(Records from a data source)
★ ★ ★ ★
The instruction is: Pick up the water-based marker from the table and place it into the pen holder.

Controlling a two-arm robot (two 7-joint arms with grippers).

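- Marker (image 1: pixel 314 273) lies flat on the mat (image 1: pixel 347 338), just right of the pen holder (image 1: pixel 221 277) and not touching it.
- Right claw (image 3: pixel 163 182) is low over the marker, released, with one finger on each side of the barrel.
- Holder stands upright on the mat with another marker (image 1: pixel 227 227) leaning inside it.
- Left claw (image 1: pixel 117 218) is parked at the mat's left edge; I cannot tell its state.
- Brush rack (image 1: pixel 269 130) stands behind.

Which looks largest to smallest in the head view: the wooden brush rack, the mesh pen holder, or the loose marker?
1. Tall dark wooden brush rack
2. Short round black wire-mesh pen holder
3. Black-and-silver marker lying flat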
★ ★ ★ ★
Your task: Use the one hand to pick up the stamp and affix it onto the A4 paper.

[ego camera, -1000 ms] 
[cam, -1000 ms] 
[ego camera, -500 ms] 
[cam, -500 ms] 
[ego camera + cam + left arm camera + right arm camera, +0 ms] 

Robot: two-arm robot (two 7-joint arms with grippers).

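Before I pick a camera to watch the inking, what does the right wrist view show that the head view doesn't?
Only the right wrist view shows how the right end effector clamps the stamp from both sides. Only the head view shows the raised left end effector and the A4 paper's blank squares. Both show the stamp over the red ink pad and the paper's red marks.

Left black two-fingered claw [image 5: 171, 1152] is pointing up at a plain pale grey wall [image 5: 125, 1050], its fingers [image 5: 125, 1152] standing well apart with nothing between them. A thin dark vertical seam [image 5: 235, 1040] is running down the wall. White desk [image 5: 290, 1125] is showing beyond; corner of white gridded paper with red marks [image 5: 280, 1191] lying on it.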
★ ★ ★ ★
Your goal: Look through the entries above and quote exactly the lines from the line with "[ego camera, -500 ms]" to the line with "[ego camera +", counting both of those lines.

Task output:
[ego camera, -500 ms] 
[cam, -500 ms] 
[ego camera + cam + left arm camera + right arm camera, +0 ms] 

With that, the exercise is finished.